Notes on self-hosting newsletters

Since my subscriber list grew over two thousand people for WDRL I’m self-hosting my newsletter service instead of using a SaaS solution. But that also means a lot of work, too.

Things you need to take care of when self-hosting:

  • Choose the best newsletter software for the project
  • Choose a service provider for actually sending the emails (e.g. AWS SES or SendGrid)
  • Keep it up to date
  • Choose a good hosting for it
  • Keep the hosting up to date
  • Create some sort of workflow for publishing the newsletter
  • Find workarounds for the not supported features in your software that SaaS would have
  • Fix all the issues occuring by yourself
  • Set up link tracking manually
  • Set up email feedback (complaints, bounces) loops and ensure software handles the feedback
  • Create your own custom email template and ensure it works in all mail software (fun!)

Things where self-hosting is nice

  • Do what you want and customize everything
  • Combine multiple solutions
  • Much much cheaper than a SaaS
  • Privacy

Why I’m writing this now

I don’t track hours for my project but I can for sure say that I already spend hundreds of hours into updating servers, software, fixing issues and switching software. Of course this is often in times where you hadn’t planned for it and need a quick fix then. It can be exhausting.

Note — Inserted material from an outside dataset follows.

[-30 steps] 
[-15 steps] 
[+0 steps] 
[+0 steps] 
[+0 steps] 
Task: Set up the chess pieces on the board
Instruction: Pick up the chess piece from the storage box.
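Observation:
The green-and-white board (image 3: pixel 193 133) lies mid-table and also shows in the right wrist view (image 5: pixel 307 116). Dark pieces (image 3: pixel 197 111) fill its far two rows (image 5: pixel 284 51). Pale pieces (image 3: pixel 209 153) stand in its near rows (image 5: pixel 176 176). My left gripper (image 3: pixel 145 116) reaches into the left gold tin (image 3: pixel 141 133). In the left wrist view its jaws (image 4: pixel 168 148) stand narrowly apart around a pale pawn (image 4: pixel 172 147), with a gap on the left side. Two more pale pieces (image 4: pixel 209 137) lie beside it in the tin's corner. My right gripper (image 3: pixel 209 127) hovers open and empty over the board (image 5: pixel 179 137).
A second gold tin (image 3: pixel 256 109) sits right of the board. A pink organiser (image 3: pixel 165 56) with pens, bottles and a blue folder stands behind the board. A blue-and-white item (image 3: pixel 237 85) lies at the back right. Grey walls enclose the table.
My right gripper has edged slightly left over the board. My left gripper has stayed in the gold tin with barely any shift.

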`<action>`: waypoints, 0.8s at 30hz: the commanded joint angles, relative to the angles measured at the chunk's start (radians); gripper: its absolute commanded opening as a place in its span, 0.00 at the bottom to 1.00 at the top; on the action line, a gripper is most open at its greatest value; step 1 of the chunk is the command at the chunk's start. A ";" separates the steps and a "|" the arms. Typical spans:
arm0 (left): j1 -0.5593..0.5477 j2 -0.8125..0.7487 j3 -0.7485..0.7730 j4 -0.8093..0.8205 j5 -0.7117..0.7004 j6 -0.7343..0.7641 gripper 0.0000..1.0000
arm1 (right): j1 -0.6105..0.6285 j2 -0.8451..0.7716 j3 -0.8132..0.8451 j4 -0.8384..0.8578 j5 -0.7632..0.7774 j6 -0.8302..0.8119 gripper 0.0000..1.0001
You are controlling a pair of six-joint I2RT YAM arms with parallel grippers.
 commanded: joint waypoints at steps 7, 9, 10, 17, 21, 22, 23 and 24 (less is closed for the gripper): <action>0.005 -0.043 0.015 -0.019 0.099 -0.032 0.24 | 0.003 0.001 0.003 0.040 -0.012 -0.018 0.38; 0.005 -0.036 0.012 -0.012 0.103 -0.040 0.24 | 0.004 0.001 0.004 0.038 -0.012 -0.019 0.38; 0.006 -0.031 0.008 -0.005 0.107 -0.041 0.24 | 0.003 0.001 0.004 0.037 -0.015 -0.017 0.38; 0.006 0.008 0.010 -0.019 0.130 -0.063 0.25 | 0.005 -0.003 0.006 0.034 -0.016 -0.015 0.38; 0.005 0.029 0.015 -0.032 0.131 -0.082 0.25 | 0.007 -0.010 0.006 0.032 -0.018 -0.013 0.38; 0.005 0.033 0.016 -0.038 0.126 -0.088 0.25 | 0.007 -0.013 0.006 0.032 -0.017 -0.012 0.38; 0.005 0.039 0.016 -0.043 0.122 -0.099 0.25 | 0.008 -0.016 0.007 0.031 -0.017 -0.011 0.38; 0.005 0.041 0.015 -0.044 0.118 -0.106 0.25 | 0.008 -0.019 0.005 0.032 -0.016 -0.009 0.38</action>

As an example, last week I got notified by Amazon AWS that my complaint rate is too high and my account is now under review. This means if I don’t change anything for the better, I will be suspended. It means I need to immediately act on it and ensure that less complaints are happening. What’s the issue here now? Well, I use Mailcoach as software. It simply offers a form where people can subscribe. Unfortunately, it’s not integrating much security so spammers have success. They test emails on my service and subscribe with random email lists which results in many bounces and also a lot of complaints.

So now I had to consider what to do in order to get a quick result. I’m using Kirby CMS so I decided to quickly write my own controller there for subscribing people and integrate hCaptcha for it. It’s not very nice because it requires to solve a captcha for subscribing but it’s effective. I also implemented a CSRF token and a honeypot field into the form so I’m much safer now.

Sometimes I’m not sure if self-hosting things is worth the effort but then again I received a nice replay from one of my readers this week: »The nice thing about self-hosted on the other hand is that you can fix things yourself« which is so true.